Like, I was in a pub once when a man yanked me by the arm, mistaking me for someone else, but being an ass both in the yanking and in me not being who he thought. Friend viewed that as sexual harassment because he touched me, I viewed as sexist aggression - he likely wouldn't have yanked a guy like that or held onto him as long, but there wasn't anything sexual about it. Most of my sexist interactions are like that, aggression that's very different to the aggression I've seen aimed at my spouse or sons.

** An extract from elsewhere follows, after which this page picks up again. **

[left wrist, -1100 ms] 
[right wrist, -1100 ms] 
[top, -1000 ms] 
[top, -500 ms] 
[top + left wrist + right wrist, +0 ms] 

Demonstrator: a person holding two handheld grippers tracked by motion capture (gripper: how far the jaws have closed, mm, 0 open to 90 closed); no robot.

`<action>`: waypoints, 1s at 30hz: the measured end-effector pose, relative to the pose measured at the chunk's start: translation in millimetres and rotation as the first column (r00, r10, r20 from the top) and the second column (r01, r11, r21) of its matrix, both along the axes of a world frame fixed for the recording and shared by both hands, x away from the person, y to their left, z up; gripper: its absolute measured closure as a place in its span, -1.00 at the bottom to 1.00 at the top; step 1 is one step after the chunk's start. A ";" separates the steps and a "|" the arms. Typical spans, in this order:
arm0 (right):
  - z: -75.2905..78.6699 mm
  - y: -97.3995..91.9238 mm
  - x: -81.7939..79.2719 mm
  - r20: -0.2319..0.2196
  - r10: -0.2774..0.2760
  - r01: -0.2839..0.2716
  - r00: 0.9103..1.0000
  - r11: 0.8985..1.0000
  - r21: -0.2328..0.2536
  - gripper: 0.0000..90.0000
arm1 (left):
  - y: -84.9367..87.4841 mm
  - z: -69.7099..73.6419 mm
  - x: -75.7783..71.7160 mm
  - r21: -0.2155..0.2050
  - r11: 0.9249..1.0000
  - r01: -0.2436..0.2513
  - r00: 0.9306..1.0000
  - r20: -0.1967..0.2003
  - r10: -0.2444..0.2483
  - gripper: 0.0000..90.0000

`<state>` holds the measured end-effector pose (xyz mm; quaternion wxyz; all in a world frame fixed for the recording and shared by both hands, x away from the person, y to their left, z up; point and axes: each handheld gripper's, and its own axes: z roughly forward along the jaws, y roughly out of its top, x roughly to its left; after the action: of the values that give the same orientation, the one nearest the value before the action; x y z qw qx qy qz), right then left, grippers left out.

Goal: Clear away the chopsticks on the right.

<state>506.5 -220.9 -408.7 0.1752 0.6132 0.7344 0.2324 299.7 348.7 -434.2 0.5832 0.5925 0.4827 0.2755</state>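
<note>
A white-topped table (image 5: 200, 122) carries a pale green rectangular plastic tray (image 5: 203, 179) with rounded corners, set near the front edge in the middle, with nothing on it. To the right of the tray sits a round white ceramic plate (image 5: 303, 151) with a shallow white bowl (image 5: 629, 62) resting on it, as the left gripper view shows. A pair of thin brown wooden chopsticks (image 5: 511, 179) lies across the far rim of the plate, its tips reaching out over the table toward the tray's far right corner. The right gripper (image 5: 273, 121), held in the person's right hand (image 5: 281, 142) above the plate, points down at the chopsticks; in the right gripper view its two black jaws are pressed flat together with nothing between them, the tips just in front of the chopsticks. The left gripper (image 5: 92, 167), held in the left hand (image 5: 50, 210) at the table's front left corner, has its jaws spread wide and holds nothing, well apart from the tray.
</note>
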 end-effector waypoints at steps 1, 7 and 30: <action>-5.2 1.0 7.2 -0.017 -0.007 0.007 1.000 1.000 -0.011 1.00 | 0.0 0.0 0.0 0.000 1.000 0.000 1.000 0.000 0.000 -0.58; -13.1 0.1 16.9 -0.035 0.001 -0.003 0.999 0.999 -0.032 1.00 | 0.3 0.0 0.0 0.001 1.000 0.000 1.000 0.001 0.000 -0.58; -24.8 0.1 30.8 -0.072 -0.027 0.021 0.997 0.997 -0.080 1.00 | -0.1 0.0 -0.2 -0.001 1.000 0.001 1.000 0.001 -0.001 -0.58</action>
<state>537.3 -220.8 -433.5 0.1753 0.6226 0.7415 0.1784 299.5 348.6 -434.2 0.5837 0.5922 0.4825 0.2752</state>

Oddly, my spouse does get sexualized remarks about me. He was recently messing around with one of those scam callers, for reasons I don't understand he thinks if he wastes their time it will prevent them contacting someone more vulnerable, and the guy on the phone got pissy with him and said "I was fucking your wife last night". Again, I don't take that as sexual harassment as I wasn't the target, he's trying to emasculate my spouse and it was on a phone where I couldn't hear, but I imagine that interaction had somehow happened in person to our faces that I might feel differently about how he'd said that.

timetest · 21/08/2020 12:23

Yes, I think most women on the planet experience this. I worked in the West End in my twenties and never a day passed by when I wasn’t the object of some man’s unwanted attention.I’m in my 60s now and still get the odd comment. It disgusts me.

GrolliffetheDragon · 21/08/2020 14:24

I've been shouted at in the street (including when heavily pregnant).

Touched, groped, that started at school.

Men sitting too close to you, not giving you enough room to walk past them, the arm round you, chatting you up and not taking no for an answer (or even I'm not single/I'm engaged/married, I've been assured my husband won't mind... and I hate using it as a reason, but sometimes I've felt it's a safer option, that they're less likely to get angry if I can make it not about them personally...)

A friends brother behaved inappropriately towards me. As did a work colleague.

Can't even remember the first time. Teen or nearly teen when I was out on my bike in a crop top and had comments made by a couple of men perhaps?